Mais à cela on nous oppose – toujours le même maître sociologue – que ces « migrants essentiellement universitaires » n’auraient d’autre choix que de fuir leur pays où tout ne serait que chaos, guerre, famine, dictature, bref l’enfer sur terre. Soit. Mais prenons l’Afrique, au hasard. Je ne sache pas que le continent dans son entier soit à feu et à sang. Certains de ses pays connaissent même un développement remarquable, des taux de croissances des plus enviables, un niveau technologique qui leur permet, par exemple, de s’engager dans la conquête de l’espace en envoyant des satellites sur orbite. Ces pays-là ne seraient donc pas demandeurs de gens « essentiellement universitaires » ? Et n’est-on pas fondé à se dire que ces cerveaux en rupture d’un chez soi invivable pourraient être autant une chance pour leurs voisins et frères qu’ils le seraient, prétendument, chez nous ?
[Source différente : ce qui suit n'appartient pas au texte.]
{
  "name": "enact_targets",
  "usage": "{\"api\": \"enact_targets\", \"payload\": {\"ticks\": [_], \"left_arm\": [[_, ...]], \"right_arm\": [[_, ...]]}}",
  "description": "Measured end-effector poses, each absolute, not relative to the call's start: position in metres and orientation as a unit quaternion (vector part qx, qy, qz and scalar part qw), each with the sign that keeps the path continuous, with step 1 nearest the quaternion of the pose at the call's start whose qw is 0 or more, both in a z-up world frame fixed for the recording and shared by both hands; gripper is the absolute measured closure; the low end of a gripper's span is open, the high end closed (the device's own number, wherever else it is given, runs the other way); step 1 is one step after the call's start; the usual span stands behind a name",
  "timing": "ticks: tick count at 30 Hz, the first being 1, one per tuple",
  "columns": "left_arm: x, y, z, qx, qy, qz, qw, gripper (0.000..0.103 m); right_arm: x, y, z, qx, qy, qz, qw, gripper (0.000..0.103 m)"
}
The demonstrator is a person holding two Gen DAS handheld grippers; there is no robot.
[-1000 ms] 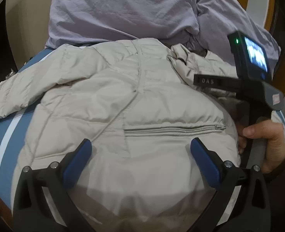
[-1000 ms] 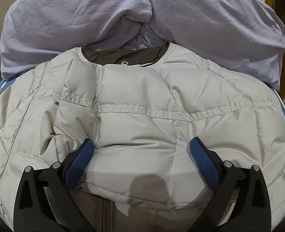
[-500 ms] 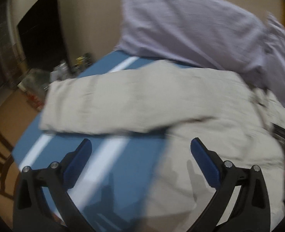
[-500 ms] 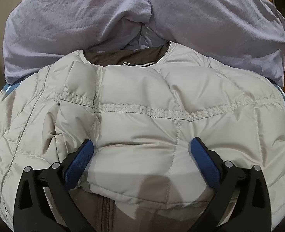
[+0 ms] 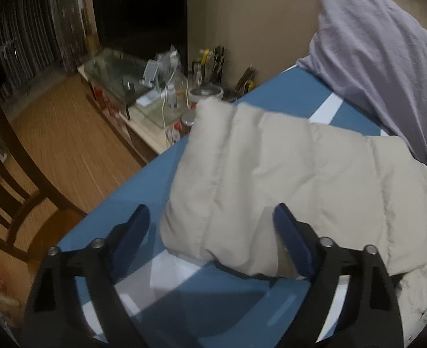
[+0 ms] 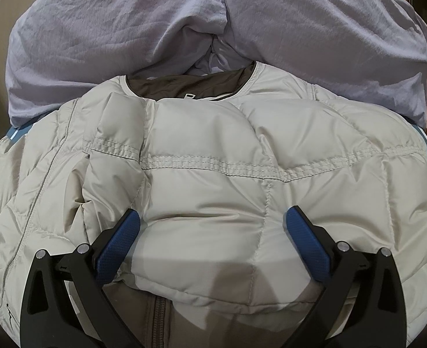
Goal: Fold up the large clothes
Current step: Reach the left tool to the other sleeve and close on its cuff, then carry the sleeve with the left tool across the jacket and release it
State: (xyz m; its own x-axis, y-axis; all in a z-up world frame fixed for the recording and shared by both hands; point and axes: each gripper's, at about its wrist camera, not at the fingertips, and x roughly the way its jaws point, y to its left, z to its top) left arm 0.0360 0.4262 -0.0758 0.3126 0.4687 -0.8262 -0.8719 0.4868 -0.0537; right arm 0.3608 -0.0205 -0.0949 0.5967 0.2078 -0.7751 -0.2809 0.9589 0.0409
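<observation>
In the left wrist view a dark wooden chair [image 5: 13,174] stands on the wood-plank floor at the far left, and a low glass-topped cabinet [image 5: 132,92] cluttered with jars and cables runs along the wall. Right of these lies the blue white-striped bed cover [image 5: 143,179]. On it the puffy beige quilted jacket [image 5: 285,179] stretches its sleeve toward the bed's edge. The left claw [image 5: 210,232] stands over the sleeve's end: the sleeve cuff lies between the blue pads, the right pad touching the fabric, the left pad apart from it over the blue cover. Its jaws have just been closing, yet are not clamped on the sleeve. A crumpled lilac duvet [image 5: 387,66] rises at the far right.

In the right wrist view the jacket [image 6: 213,174] fills the frame, brown lining showing at the collar, the lilac duvet [image 6: 126,34] bunched behind it. The right claw [image 6: 213,232] is spread wide just above the folded chest panel, gripping nothing.
</observation>
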Motion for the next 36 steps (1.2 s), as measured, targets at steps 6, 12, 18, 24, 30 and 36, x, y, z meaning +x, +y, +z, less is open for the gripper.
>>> {"api": "enact_targets", "payload": {"ticks": [6, 12, 18, 24, 30, 36], "left_arm": [[0.034, 0.426, -0.084, -0.267, 0.388, 0.421, 0.775, 0.023], [0.037, 0.419, -0.085, -0.252, 0.379, 0.415, 0.788, 0.055], [0.054, 0.405, -0.077, -0.237, 0.384, 0.414, 0.791, 0.082], [0.065, 0.385, -0.047, -0.209, 0.369, 0.417, 0.804, 0.084], [0.079, 0.354, 0.004, -0.177, 0.333, 0.394, 0.838, 0.084], [0.102, 0.307, 0.044, -0.156, 0.304, 0.346, 0.874, 0.084]], "right_arm": [[0.361, -0.021, -0.095, -0.043, 0.427, 0.137, 0.893, 0.001], [0.361, -0.021, -0.095, -0.042, 0.427, 0.138, 0.893, 0.001], [0.361, -0.022, -0.095, -0.041, 0.427, 0.139, 0.893, 0.001], [0.361, -0.021, -0.095, -0.041, 0.427, 0.139, 0.893, 0.001], [0.356, -0.023, -0.091, -0.046, 0.438, 0.145, 0.886, 0.001], [0.338, -0.041, -0.073, -0.026, 0.446, 0.172, 0.878, 0.001]]}}
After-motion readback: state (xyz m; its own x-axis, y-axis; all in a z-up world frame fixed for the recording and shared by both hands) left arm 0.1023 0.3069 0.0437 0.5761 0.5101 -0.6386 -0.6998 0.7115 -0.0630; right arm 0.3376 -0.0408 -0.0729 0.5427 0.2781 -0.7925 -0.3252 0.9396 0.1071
Chez nous où, si on a bien compris, leur seraient dévolus les boulots des fameux métiers en tension, restauration, bâtiment, propreté, etc., tous turbins qui, c’est bien connu, font le rêve et l’ambition ultime de tout universitaire qui se respecte. À ce propos : ne pourrait-on débusquer un vieux fond de condescendance un peu raciste sous cette vision des choses ? Si nous n’avions pas affaire à un aussi docte penseur, nous serions effectivement tentés de poser la question. Nous le ferons d’autant moins que personne ne peut croire vraiment que ces migrants sont bel et bien « essentiellement des universitaires ». La réalité est un peu moins flatteuse, du moins à ce qu’il semble. J’ignore donc si cette émigration est une fuite des cerveaux ou non, mais je sais en revanche que nous avons la nôtre, de fuite des cerveaux, ici, chez nous, où nombre d’intellectuels ne cessent de s’égarer, eux, dans une fuite obstinée du réel. ■
Dernière parution : Le Prince Assassiné – le duc d’Enghien, coll. Poche Histoire, éditions Lanore.
Jean Viard: la non pensée.
Tout cela est bel et bon. Mais rappelons que s’il y a des migrants universitaires, ils sont aussi… français. Combien de jeunes thésards, artistes, entrepreneurs partent aux Etats-Unis, au Canada, en Grande-Bretagne pour y faire fortune ? Au bout d’un moment, il faudrait qu’on se posât la question de les ramener.